True joy comes when we put others ahead of ourselves, when we allow God to steer our course. I know that every day can seem a little bit more daunting than the last. The moments we stand can, at times, seem impossible. But true joy will not come if all we have is ourselves. Take care of the people who stand in those moments with you. Even if you can’t feel the love that is pouring out all over you . . . when the darkness fades, eventually you will be able to find it and focus on it. That love will be stronger than any selfish desire that tried to take you away from it.

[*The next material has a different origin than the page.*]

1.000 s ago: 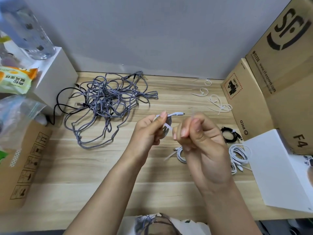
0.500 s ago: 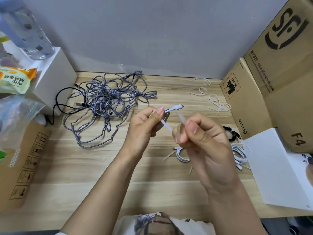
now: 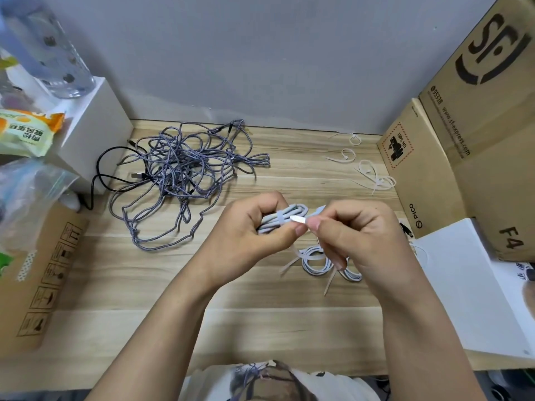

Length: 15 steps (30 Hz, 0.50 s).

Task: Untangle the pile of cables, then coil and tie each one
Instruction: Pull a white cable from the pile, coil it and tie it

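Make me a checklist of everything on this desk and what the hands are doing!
Surface: wooden desk, pale planks.
Job's things: white coiled cable with a white tie round it; spare ties at the back right.
Clutter: snack packet, plastic bag, clear bottle on a white box.
Grippers: left hand grips the coil; right hand pinches the tie's end.
Cables: tangled grey pile; tied white coils by the right hand.
Surroundings: grey wall, cardboard boxes on the right.

The right hand (image 3: 356,238) hides part of the coiled white cables (image 3: 314,260) near the table's (image 3: 115,285) right edge — the bottle (image 3: 43,44) is blurred, cut off top-left.
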Motion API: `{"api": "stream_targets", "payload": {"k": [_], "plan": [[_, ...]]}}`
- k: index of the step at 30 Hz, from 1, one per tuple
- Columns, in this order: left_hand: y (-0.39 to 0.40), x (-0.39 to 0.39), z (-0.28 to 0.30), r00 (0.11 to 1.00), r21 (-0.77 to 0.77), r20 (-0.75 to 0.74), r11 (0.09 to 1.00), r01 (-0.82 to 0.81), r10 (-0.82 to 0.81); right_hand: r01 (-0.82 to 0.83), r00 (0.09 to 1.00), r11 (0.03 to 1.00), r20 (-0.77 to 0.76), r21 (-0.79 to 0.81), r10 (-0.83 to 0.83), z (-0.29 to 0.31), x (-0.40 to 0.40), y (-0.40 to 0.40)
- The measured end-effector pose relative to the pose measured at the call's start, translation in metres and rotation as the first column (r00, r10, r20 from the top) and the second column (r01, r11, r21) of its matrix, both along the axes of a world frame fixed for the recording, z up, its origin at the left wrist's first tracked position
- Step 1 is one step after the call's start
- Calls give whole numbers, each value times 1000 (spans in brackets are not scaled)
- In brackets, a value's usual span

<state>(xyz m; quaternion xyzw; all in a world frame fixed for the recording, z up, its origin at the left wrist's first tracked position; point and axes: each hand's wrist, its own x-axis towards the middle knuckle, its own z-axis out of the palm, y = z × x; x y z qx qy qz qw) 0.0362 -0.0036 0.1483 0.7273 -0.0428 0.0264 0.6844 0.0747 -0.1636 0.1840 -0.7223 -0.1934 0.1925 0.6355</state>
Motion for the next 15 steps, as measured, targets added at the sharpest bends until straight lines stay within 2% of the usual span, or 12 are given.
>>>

Sometimes, there is a quiet whispering that speaks to our souls. It is a voice that helps us when we need to feel comforted. It is a peace that holds us when we need to feel loved. It is a calm that reassures us that it is all going to be okay. I was blessed that afternoon with a quiet whisper. It was a miraculous moment for me. I know that miracles are real. I know that even when we feel we don’t deserve it, we are still given reassurance that even in the small things . . . God cares about US.

6 comments:

The Lyver Family said...

So grateful for those tender mercies of the Lord.

Cashelle said...

You amaze me!!! I have been following this blog from its first post. You have strengthened my testimony. Thank you for sharing your innermost thoughts and private miracles. I believe in miracles as well.

Alli said...

I dont know you. I wish I did! but you strengthen my testimony. I appreciate your time in writing these very personal experiences for us all to draw strength on.

Auntie EM said...

I found your blog through "The Sullengers," another amazing Ashley. I read everything you posted and I can't in my wildest imagination understand what you've been through but what stood out is your faith and love for the Savior and our Heavenly Father. I love the ending of your sidebar "I Believe" when you tell of light and peace and hope. My prayers will include you and your little ones and on my lips will be praise and honor to God who made the ultimate sacrifice for us and saved us. He understands our every heartache and pain. May He continue to bless your life and the lives of your little ones. I pray he will continue to send you his tender mercies and angels to bear you up. You are an amazing woman...I wish you didn't have to go through so much but your words and testimony will undoubtedly inspire many to seek after the light of Christ. Thank you.

Anonymous said...

Whose Shawn?

♥Seri said...

So beautifully put Ashlee - I love hearing you write, the stories you share, and the profound wisdom with which you teach. Truly amazing and I'm so grateful you're writing about it all! Hugs!